Os incêndios em terras públicas não destinadas aumentaram 64% em 2024, em comparação com o ano anterior, de acordo com dados divulgados pelo Instituto de Pesquisa Ambiental da Amazônia (Ipam). A alta levou a uma extensão de 2,46 milhões de hectares incendiados no ano passado. Desse total, as maiores áreas queimadas foram no Pará, com 934.378 hectares, e Amazonas, onde 669.594 hectares foram consumidos pelo fogo.
Parte dessas áreas coincide com regiões próximas às rodovias. "No Pará, destaca-se a região ao longo da BR 163. No Amazonas, destacam-se as regiões ao longo da BR 319 ao sul do Amazonas em fronteira com estado de Rondônia", diz Rebecca Lima, pesquisadora responsável pelos dados. As rodovias facilitam o acesso a essas terras e abrem caminho para os grileiros.
As terras públicas não destinadas são regiões sob responsabilidade dos governos estaduais ou federais que ainda não foram transformadas em assentamentos, Unidades de Conservação (UCs) ou outros territórios protegidos, como Terras Indígenas (TIs) e Territórios Quilombolas (TQ). Na Amazônia, essas terras somam 56,5 milhões de hectares, uma área equivalente ao tamanho da Espanha.
Por estarem em situação de insegurança jurídica, essas localidades são alvo de invasão. Nesse sistema de roubo de terras, o fogo complementa o desmatamento, como explica Paulo Moutinho, pesquisador sênior do Ipam. "A grilagem de florestas públicas não destinadas ainda é o motor da destruição da Amazônia brasileira. O desmatamento e o fogo fazem parte do mesmo processo de ocupação ilegal de terras públicas", diz.
Ele destaca que as áreas queimadas em 2024 já haviam sido desmatadas antes. "E assim ocorre sucessivamente", ressalta.
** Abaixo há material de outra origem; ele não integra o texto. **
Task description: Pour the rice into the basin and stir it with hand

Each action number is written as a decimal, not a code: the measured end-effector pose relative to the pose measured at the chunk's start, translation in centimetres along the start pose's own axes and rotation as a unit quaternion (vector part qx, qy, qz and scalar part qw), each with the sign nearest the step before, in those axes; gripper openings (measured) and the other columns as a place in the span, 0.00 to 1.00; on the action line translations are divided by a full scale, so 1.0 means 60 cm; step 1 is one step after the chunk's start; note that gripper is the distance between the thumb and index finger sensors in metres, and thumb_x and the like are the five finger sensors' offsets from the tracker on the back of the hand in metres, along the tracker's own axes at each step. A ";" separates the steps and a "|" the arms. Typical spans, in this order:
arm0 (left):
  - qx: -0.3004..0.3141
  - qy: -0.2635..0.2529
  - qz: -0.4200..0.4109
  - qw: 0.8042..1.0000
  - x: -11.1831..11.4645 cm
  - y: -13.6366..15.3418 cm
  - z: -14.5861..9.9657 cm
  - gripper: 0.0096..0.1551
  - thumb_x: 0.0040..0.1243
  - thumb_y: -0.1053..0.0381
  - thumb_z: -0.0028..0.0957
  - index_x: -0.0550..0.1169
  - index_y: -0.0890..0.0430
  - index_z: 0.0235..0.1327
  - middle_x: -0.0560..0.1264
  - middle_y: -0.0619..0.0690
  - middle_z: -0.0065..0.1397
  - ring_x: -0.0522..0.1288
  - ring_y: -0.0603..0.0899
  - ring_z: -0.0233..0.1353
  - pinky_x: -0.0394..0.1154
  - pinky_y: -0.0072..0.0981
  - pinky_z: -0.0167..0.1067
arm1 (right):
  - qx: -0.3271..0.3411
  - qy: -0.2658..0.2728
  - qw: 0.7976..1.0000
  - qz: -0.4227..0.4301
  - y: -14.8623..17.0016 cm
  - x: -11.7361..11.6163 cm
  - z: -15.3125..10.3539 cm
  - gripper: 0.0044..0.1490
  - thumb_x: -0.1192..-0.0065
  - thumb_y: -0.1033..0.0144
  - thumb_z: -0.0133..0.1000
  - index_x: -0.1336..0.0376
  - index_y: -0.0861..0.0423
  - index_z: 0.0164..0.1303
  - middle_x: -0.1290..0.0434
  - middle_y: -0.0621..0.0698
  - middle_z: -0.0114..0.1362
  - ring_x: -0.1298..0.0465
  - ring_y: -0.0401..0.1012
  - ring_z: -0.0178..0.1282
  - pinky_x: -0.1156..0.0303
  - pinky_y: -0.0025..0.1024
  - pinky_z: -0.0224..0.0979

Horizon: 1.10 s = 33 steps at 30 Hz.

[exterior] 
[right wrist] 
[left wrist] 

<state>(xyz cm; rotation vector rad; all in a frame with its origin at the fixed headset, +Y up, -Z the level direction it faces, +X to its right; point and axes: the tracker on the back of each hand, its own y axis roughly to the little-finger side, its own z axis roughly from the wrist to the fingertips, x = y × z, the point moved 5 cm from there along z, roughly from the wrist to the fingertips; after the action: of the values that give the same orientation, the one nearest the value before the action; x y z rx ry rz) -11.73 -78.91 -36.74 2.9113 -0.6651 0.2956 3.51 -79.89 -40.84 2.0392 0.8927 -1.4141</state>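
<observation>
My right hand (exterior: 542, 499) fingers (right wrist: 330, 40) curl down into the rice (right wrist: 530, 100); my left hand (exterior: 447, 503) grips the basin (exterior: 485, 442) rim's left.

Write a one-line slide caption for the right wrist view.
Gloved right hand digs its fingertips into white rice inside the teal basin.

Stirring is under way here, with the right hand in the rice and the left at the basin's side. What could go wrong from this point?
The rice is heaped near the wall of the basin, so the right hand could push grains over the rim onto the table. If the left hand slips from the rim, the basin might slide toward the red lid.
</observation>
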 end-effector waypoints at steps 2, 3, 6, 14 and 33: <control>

"O fogo é complemento do desmatamento. Você derruba a floresta e tem que tocar fogo. E o desmatamento é o principal instrumento de grilagem", explicou Maurício Torres, professor da Universidade Federal do Pará (UFPA), em entrevista ao Brasil de Fato para matéria publicada em setembro de 2024, sobre os incêndios nas terras públicas não destinadas.
Outras áreas de concentração de focos de incêndio estão em São Felix do Xingu (PA), município com o maior rebanho bovino do Brasil e líder de queimadas em 2024. Por lá, o fogo consumiu áreas dentro das terras públicas não destinadas e também fora delas.
No Norte de Roraima, outro ponto de concentração de incêndios, onde há campos abertos e vegetação rasteiras, o fogo está relacionado ao período de seca, entre os meses de dezembro e abril, agravado pelo fenômeno do El Niño. A esse fator, somam-se as atividades humanas, "como práticas agrícolas, extração de madeira, que degradam o solo e a floresta, tornando a região mais seca e a vegetação vulnerável a incêndios e falta de implementação de ações relacionadas a prevenção e manejo do fogo", como explica Lima.
Os números apresentados pelo Ipam reforçam a alta dos incêndios mesmo com a queda no desmatamento registrada em todo o bioma - e que repercute em florestas públicas não destinadas. "Nestas áreas, o desmate em 2024 somou 109.411 hectares, 20% a menos do que os 136.602 hectares desmatados em 2023", informa a nota do instituto.
De agosto de 2023 a julho de 2024, o ritmo do desmatamento na Amazônia diminuiu 22,3% em relação ao mesmo período entre 2022 e 2023, segundo do Projeto de Monitoramento do Desmatamento na Amazônia Legal por Satélite (Prodes).
As informações apresentadas pelo Ipam são obtidas a partir do cruzamento de dados da plataforma Monitor do Fogo, do Mapbiomas, e do sistema Deter, do Instituto Nacional de Pesquisas Espaciais (Inpe), que usam imagens de satélite para identificar os pontos de incêndio.